Your Show Time is an American anthology drama series that debuted on NBC Television on the East Coast in September 1948 and then on both the East and the West Coast, as a network show, on January 21, 1949.

The show was produced by Marshall Grant for Grant Productions and Stanley Rubin for Realm Productions. The series was hosted and narrated by Arthur Shields, aired on Friday evenings, and ran until July 15, 1949. The series was sponsored by Lucky Strike cigarettes, and was later syndicated as Film Drama in 1955 and Story Theater in 1956.

Production background
Filmed by Grant Productions at Hal Roach Studios, Your Show Time was American television's first dramatic series to be shot on film instead of being aired on live television or as a kinescope. The series Public Prosecutor was produced on film in 1947–48, for a planned September 1948 debut, but remained unaired until DuMont aired that series in 1951–52.

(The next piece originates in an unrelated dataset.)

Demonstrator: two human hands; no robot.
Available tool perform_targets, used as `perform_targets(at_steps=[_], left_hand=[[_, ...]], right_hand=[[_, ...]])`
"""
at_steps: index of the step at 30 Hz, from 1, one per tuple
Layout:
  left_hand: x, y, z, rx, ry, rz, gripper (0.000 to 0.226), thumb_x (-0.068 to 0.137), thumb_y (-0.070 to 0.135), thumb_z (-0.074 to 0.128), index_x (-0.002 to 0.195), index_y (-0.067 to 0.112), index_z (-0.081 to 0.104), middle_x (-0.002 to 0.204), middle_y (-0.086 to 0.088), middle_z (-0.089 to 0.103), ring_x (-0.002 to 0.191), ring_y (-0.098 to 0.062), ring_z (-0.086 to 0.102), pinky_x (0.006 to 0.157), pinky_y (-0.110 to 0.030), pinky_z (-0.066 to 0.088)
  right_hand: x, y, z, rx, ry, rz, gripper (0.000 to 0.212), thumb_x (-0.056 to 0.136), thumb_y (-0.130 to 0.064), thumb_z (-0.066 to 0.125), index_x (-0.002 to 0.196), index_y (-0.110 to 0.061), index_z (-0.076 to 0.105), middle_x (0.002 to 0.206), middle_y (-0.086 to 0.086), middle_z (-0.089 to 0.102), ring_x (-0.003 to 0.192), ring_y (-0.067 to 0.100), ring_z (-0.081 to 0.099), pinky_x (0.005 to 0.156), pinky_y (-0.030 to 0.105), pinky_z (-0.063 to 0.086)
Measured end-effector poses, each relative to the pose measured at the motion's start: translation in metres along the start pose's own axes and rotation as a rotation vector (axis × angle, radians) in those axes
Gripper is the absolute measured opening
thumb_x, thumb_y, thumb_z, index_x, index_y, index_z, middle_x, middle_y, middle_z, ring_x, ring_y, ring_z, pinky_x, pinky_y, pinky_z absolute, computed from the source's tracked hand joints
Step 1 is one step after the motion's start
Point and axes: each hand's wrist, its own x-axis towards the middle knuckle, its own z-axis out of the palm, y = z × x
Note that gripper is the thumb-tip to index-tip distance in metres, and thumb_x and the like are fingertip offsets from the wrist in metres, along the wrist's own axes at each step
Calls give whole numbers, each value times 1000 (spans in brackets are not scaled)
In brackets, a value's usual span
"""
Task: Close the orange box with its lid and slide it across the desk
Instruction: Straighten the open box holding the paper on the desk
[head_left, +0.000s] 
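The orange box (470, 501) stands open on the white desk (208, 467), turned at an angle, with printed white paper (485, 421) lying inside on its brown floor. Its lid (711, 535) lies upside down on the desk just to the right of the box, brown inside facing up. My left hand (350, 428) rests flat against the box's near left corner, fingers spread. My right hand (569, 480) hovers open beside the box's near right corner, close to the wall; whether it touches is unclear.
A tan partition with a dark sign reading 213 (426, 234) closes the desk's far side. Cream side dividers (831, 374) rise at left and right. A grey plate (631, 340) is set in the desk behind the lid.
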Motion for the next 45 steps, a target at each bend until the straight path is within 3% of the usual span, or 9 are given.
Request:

Your Show Time is also notable for being the first series to win an Emmy Award. The 1949 episode "The Necklace", produced by Stanley Rubin, won the Emmy Award as Outstanding Made For Television Movie.

Synopsis
The show featured half-hour dramatizations of stories by renowned authors such as Guy de Maupassant, Charles Dickens, Arthur Conan Doyle, Victor Hugo, Robert Louis Stevenson, Frank Stockton, and Mark Twain. Other episodes were adapted from chapters of novels, such as The Bishop's Experiment, an adaptation of the section featuring the bishop in Victor Hugo's Les Misérables with Leif Erickson as Jean Valjean. An adaptation of "The Adventure of the Speckled Band" marked one of the earliest known television appearances of Sherlock Holmes.

Cast
The show featured appearances by such actors as Julie Adams, Robert Alda, Evelyn Ankers, Morris Carnovsky, Melville Cooper, Reginald Denny, William Frawley, Eva Gabor, Hurd Hatfield, Hugo Haas, Sterling Holloway, Marjorie Lord, Alan Napier, Dan O'Herlihy, Eve Miller, Gene Reynolds, and Selena Royle.

Critical reception
A review of "The Diamond Necklace" episode in the trade publication Variety found it to be "not good television" and "a dull half-hour." The review noted that a long commercial and a long introduction by the narrator took up almost five minutes before the first dialog was heard. In addition to that "deadly beginning", it said that the rest of the episode offered "little action".

Sale
In January 1950 Jerry Fairbanks Inc. bought "full rights for television, films and allied media" for the 26 episodes of Your Show Time.

Preservation status
At least nine episodes survive at the UCLA Film and Television Archive.

Episodes

Awards

See also
1948-49 United States network television schedule

References

External links

Your Show Time at CTVA with cast list for each episode

Vintage 45's Blog
 YouTube uploads of episodes from Your Show Time: "The Adventure of the Speckled Band", "The Mummy's Foot"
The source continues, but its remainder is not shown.